Figure 10 showcases nine instances of misclassified images extracted from the testing data of the JAFFE, CK+, KDEF, and HOUS22 datasets. Notably, the OuluCASIA dataset demonstrated error-free performance on the testing data for both the FR and FER tasks. Each image is accompanied by a title denoting its target (t#) and the class predicted (p#) by the model, with the symbol “
Figure 11 presents a visual representation of the model’s feature extraction process on input images through the utilization of the Grad-CAM method [28]. The heatmaps, emanating from the final convolutional layers of each task, are depicted in Figure 11(a)–(e) corresponding to the JAFFE, CK+, OuluCASIA, KDEF, and HOUS22 datasets, respectively. This gradient-oriented localization technique discerns pivotal regions within input images, such as the mouth, nose, and eye that hold significance for conveying facial expressions and facial features. The visualization underscores the MTFace model’s emphasis on these specific areas to aptly extract informative features. The absence of attention towards these regions can potentially engender difficulties in accurately identifying the visage and facial expression. Predominantly, the heatmaps converge on the mouth, nose, and eyes, exhibiting nuanced variations across the facial canvas. This distinct trend signifies that the convolutional layer within the MTFace model allocates priority to these regions for the extraction of pertinent features tied to facial expressions and facial features. Ignoring them can result in inaccurate recognition.
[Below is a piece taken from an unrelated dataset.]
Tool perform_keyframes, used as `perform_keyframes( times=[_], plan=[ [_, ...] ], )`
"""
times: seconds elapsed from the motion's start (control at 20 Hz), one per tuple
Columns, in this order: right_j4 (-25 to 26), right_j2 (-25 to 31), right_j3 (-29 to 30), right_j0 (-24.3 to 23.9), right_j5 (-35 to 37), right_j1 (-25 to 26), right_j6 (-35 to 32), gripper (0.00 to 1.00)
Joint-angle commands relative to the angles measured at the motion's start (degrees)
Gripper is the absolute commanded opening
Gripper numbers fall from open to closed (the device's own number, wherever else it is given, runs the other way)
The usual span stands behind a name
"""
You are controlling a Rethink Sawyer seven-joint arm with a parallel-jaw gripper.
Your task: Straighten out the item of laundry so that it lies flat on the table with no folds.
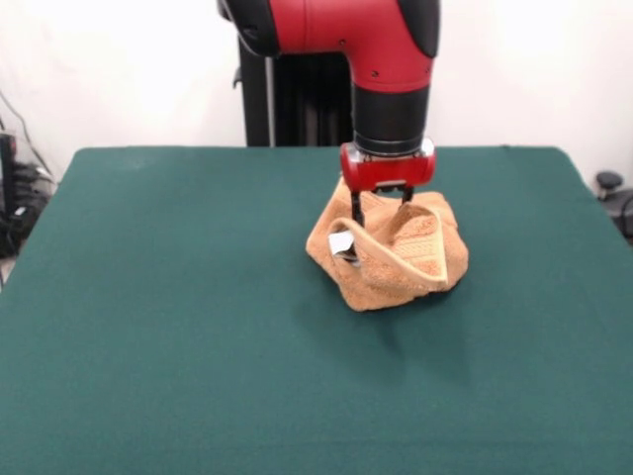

Table 5 furnishes a comprehensive juxtaposition of the experimental outcomes attained by the proposed model with those of other studies [1, 2, 4, 13, 29–31]. All entries in this comparison used CNN-based models, encompassing a spectrum of data scenarios, succinctly annotated within parentheses adjacent to the corresponding method. The optimal cases sourced from [1] are cherry-picked, having encompassed a multiplicity of experimental scenarios. The symbol “-” denotes instances wherein experimental results remain unreported. Notably, the model dimensions encompass both the convolutional layer count, signifying the model’s depth, and the tally of model parameters, juxtaposed via the “/” symbol. The preeminent accuracies within the FR and FER tasks are underscored in bold font. Remarkably, the MTFace model notched a flawless 100% accuracy in four specific scenarios: the FER task for JAFFE, CK+, and OuluCASIA datasets, alongside the FR task for the OuluCASIA dataset. Despite exhibiting a moderate complexity, characterizing it as the second least intricate among the array of methodologies considered, and featuring the fourth lowest parameter count, the MTFace model emerged triumphant across nine instances within both FR and FER tasks. Further reinforcing the model’s credentials, the cutting-edge ResNet50V2 architecture [32] also plays a role, serving as a feature extraction backbone with hard-sharing parameters deployed for both FR and FER tasks. The classification’s upper echelons mirror those within the MTFace model. Consequently, this model’s deployment mirrors the 5 folds of data, augmentation, and parameters consistent with the MTFace model’s framework.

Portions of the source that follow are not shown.